How to create a binary list based on inclusion of list elements in another list

Question 1

I would suggest something like this:

words = set(['hello','there']) #have the words available as a set
sentance = ['hello','monkey','theres','there']
rep = [ 1 if w in words else 0 for w in sentance ]
>>> 
[1, 0, 0, 1]

I would take this approach because sets have O(1) lookup time, that to check if w is in words takes a constant time. This results in the list comprehension being O(n) as it must visit each word once.
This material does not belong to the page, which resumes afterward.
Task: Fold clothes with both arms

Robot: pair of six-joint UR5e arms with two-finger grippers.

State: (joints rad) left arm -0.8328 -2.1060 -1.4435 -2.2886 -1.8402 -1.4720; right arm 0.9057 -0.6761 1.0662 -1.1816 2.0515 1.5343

I believe this is close to or as efficient as you will get.

You also mentioned creating a 'Boolean' array, this would allow you to simply have the following instead:

rep = [ w in words for w in sentance ]
>>> 
[True, False, False, True]

Question 2

set2 = set(list2)
x = [int(i in set2) for i in list1]

Question 3

use sets, total time complexity O(N):

>>> sentence = ['I', 'like', 'to', 'eat', 'apples']
>>> dictionary =  ['aardvark', 'apple','eat','I','like','maize','man','to','zebra', 'zed']
>>> s= set(sentence)
>>> [int(word in s) for word in dictionary]
[0, 0, 1, 1, 1, 0, 0, 1, 0, 0]

In case your sentence list contains actual sentences not words then try this:

>>> sentences= ["foobar foo", "spam eggs" ,"monty python"]
>>> words=["foo", "oof", "bar", "pyth" ,"spam"]
>>> from itertools import chain

# fetch words from each sentence and create a flattened set of all words
>>> s = set(chain(*(x.split() for x in sentences)))

>>> [int(x in s) for x in words]
[1, 0, 0, 0, 1]